Few events have excited the ranks of custom makers in recent months more than Bob Kramer’s eBay coup. For those that haven’t heard the news, Kramer placed one of his handforged, Damascus-bladed chef knives up for bid. Given the maker has a waiting list several years long, not everyone was especially happy about this, but here was a chance to jump the line if you had the money. After bidding started at around $2K, insiders speculated that the knife would end up selling for something in the neighborhood of $5K. Though most of us would have considered that pretty serious money for a kitchen knife, we were all proven wrong on the last day of the auction. As time ran out on the eBay clock, the bids started jumping at $500 a pop. The final tender was $8,100!

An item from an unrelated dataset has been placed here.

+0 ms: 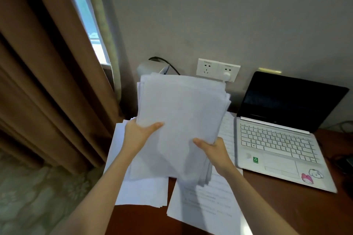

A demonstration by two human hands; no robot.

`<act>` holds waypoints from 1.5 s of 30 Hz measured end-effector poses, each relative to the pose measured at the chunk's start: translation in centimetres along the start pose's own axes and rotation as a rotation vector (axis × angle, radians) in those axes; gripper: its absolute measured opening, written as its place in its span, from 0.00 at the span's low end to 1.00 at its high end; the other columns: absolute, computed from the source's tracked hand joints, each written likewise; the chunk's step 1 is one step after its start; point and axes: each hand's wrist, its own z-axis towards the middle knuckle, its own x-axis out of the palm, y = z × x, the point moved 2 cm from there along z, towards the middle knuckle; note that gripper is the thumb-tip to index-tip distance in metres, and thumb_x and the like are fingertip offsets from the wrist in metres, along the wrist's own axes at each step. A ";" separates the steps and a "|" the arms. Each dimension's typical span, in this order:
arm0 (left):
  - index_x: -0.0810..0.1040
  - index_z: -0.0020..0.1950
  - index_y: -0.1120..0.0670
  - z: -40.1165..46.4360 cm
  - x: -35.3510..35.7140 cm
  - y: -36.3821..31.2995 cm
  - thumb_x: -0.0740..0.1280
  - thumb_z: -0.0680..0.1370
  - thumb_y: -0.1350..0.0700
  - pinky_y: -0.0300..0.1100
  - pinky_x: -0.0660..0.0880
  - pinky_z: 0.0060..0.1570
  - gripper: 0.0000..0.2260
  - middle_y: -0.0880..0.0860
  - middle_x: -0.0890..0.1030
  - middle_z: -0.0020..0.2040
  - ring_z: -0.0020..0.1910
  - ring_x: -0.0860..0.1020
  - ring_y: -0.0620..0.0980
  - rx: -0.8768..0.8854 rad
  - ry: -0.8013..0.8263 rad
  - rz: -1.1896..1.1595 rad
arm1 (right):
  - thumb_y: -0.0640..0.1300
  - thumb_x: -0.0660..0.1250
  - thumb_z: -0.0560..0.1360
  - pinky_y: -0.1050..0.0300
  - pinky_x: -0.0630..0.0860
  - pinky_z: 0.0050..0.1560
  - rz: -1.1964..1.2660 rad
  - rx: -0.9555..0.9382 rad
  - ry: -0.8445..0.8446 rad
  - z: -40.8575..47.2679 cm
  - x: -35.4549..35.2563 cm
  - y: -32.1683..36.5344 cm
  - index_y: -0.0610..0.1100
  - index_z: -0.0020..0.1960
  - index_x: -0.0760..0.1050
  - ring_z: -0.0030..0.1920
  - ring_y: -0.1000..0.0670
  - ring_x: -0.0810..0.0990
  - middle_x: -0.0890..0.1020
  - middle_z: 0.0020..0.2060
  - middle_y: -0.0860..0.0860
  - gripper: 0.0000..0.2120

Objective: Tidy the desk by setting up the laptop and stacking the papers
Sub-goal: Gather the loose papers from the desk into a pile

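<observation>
A thick sheaf of papers [181, 120] is held up off the worktop [286, 206], tilted toward the wall. The left hand [137, 133] has its grip on the sheaf's lower left edge, thumb across the front; the right hand [214, 149] clamps the lower right edge the same way. The sheets look uneven at the top and right edges, so squaring them seems not yet done.

Below the grips, loose sheets [141, 192] and a printed page [206, 206] lie spread on the worktop, likely still to be gathered.

To the right of the right grip, the laptop [282, 139] stands open with a dark screen, so that part looks largely set up.
</observation>
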 end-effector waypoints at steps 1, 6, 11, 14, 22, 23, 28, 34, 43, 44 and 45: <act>0.81 0.53 0.52 0.3 -0.7 -0.1 0.80 0.62 0.48 0.46 0.80 0.48 0.23 0.49 0.84 0.50 0.49 0.83 0.49 0.012 -0.004 -0.015 | 0.44 0.74 0.71 0.59 0.81 0.46 -0.007 -0.016 0.001 0.2 0.5 0.3 0.46 0.58 0.79 0.49 0.51 0.84 0.85 0.49 0.51 0.16; 0.82 0.50 0.57 1.3 -4.9 3.8 0.77 0.68 0.53 0.52 0.80 0.50 0.14 0.56 0.84 0.50 0.48 0.83 0.55 -0.176 0.001 0.028 | 0.40 0.70 0.75 0.64 0.76 0.51 -0.071 0.044 0.061 0.8 4.8 -1.7 0.47 0.61 0.76 0.53 0.53 0.81 0.83 0.53 0.53 0.16; 0.79 0.55 0.65 1.7 -8.0 8.9 0.73 0.72 0.58 0.57 0.78 0.54 0.15 0.63 0.82 0.52 0.50 0.80 0.64 -0.396 -0.059 0.050 | 0.37 0.67 0.75 0.60 0.76 0.49 -0.130 0.231 0.048 0.6 9.3 -6.2 0.42 0.61 0.77 0.51 0.49 0.80 0.82 0.53 0.47 0.14; 0.79 0.53 0.65 3.0 -8.5 9.7 0.70 0.75 0.60 0.52 0.78 0.51 0.11 0.64 0.81 0.52 0.48 0.80 0.63 -0.378 -0.052 0.104 | 0.36 0.65 0.75 0.60 0.76 0.43 -0.158 0.279 -0.011 1.2 10.8 -6.5 0.42 0.54 0.78 0.44 0.50 0.79 0.81 0.48 0.46 0.08; 0.77 0.56 0.64 4.0 -9.1 12.8 0.70 0.75 0.59 0.49 0.77 0.47 0.13 0.63 0.81 0.53 0.47 0.80 0.60 -0.536 0.085 0.103 | 0.36 0.64 0.74 0.46 0.78 0.51 -0.460 0.258 -0.108 1.8 11.9 -6.8 0.33 0.53 0.76 0.52 0.37 0.79 0.77 0.53 0.37 0.10; 0.76 0.55 0.64 4.0 -9.1 13.1 0.71 0.75 0.59 0.50 0.77 0.48 0.13 0.63 0.81 0.53 0.48 0.80 0.61 -0.518 0.065 0.102 | 0.36 0.63 0.75 0.46 0.78 0.53 -0.427 0.271 -0.116 1.7 12.0 -6.9 0.34 0.55 0.76 0.52 0.38 0.79 0.77 0.54 0.38 0.11; 0.72 0.61 0.58 4.4 -9.1 13.1 0.75 0.70 0.58 0.46 0.78 0.42 0.22 0.59 0.79 0.54 0.48 0.80 0.58 -0.489 -0.066 0.004 | 0.39 0.63 0.77 0.55 0.75 0.52 -0.297 0.349 -0.141 1.4 12.1 -7.4 0.44 0.69 0.68 0.52 0.48 0.76 0.76 0.60 0.46 0.21; 0.77 0.61 0.59 2.8 -8.4 13.3 0.73 0.73 0.61 0.45 0.78 0.42 0.17 0.56 0.83 0.51 0.46 0.82 0.55 -0.623 0.278 0.005 | 0.42 0.64 0.73 0.57 0.74 0.42 -0.336 0.448 -0.102 1.1 11.5 -8.1 0.40 0.56 0.75 0.44 0.47 0.79 0.81 0.48 0.46 0.12; 0.77 0.62 0.61 -1.2 -9.2 15.1 0.70 0.75 0.62 0.52 0.78 0.53 0.16 0.59 0.82 0.55 0.51 0.81 0.59 -0.591 0.268 0.007 | 0.47 0.64 0.75 0.50 0.73 0.57 -1.399 -0.101 -0.040 5.9 5.3 -4.9 0.46 0.65 0.71 0.65 0.44 0.72 0.74 0.64 0.45 0.19; 0.77 0.62 0.61 -1.2 -9.1 15.0 0.70 0.75 0.63 0.54 0.77 0.55 0.16 0.60 0.82 0.56 0.52 0.81 0.60 -0.587 0.261 0.004 | 0.44 0.65 0.75 0.44 0.67 0.66 -1.544 -0.157 0.082 7.0 5.2 -4.9 0.46 0.73 0.62 0.72 0.42 0.62 0.64 0.72 0.45 0.28; 0.77 0.63 0.61 -1.2 -9.0 14.9 0.70 0.75 0.63 0.54 0.77 0.56 0.16 0.60 0.82 0.56 0.52 0.81 0.60 -0.584 0.257 -0.002 | 0.42 0.66 0.74 0.38 0.60 0.70 -1.620 -0.167 0.202 7.8 5.2 -5.0 0.47 0.76 0.53 0.76 0.41 0.53 0.56 0.76 0.45 0.35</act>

This story really starts back in 2008 when the November 24th issue of New Yorker magazine ran an article on custom knifemaking that mostly promoted Kramer as the ultimate cooking knife expert. It also probably didn’t hurt that the April 2007 issue of Cook’s Illustrated pronounced one of his knives the best they had ever tested. Of course, the question remains unanswered if any of these writers had ever heard of Carter, Takeda or Watanabe, let alone Aritsugu, Tadatsuna, and Tanrenjo?

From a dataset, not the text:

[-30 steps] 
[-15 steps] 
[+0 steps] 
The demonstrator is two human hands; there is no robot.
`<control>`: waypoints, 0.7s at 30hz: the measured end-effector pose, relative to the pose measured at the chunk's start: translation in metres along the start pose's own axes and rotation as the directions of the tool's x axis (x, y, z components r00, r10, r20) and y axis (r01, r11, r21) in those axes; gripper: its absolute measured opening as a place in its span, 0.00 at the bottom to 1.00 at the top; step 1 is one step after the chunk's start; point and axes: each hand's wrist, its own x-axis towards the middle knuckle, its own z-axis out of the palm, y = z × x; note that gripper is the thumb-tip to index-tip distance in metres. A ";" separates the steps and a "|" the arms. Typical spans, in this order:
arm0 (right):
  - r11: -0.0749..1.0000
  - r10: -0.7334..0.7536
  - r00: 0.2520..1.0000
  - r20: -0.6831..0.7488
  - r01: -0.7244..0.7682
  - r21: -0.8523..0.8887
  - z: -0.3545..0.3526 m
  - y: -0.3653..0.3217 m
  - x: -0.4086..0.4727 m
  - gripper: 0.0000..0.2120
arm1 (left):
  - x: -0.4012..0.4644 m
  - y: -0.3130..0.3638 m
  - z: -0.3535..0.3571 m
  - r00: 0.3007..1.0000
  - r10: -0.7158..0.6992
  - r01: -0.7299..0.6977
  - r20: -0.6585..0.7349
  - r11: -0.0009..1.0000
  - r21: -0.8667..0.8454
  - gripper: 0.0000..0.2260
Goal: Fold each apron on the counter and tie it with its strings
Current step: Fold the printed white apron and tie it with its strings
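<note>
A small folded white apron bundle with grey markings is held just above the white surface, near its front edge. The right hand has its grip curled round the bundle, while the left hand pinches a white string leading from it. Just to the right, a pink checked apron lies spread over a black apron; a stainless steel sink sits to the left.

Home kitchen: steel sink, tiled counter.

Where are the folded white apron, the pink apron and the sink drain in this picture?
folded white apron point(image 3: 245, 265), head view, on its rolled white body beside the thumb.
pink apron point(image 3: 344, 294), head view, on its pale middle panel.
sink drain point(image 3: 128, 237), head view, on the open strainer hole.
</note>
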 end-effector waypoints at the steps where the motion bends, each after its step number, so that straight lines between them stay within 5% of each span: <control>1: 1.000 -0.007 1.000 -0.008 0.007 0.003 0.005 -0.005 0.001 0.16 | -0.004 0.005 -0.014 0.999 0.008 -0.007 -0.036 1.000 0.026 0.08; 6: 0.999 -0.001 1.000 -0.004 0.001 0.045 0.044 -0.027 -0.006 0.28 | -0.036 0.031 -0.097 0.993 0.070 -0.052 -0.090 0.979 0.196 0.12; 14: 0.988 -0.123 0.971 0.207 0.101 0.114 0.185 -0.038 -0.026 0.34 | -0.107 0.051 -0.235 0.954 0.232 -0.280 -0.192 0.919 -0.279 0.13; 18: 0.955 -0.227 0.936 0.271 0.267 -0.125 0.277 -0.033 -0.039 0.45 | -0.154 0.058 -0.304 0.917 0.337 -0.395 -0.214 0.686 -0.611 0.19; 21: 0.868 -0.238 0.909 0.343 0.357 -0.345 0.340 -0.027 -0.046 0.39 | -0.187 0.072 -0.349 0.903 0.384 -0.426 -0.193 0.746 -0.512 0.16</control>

Given I was at the New York Custom Knife Show when the New Yorker article came out, I found the various table holder’s comments interesting. One often-heard statement from makers is that they feel the entire craft needs to move away from selling blades primarily to cutlery lovers. Their never-ending fantasy is that the very wealthy will “discover” custom knives as “art” and will start fighting over who can pay the most for purely decorative cutters. A commonly expressed opinion at the New York show was that this article would be that catalyst. None seemed to have noticed that both of those groundbreaking articles dealt with kitchen knives, not massive Bowies, daggers, and fantasy art blades. While the “sophisticated” urbanite may find a very expensive kitchen knife briefly worthy of note, that doesn’t mean they are ready to start decorating their walls with $2,000 Bowie “fighting knives.”
I’m sorry, but I have a problem with knifemakers that condescendingly call $700 knives “entry level” blades. Whatever happened to art follows function? Knives remain tools first to me and I have proven many times I’m willing to pay a premium for what I hope is superior performance. I’m also aware that a small, elite group of professional sushi chefs pay eye-popping sums for their sashimi knives. There are probably a lot of ways to determine if a working knife is providing a reasonable ROI (return on investment) to its owner. It’s very hard to place a dollar value on the simple joy of actually using a handcrafted item, but I’m sure every chef has his own personal upper limit. As for the $8,100 Kramer, I have a feeling that knife won’t be pulling any eight-hour shifts at Nobu.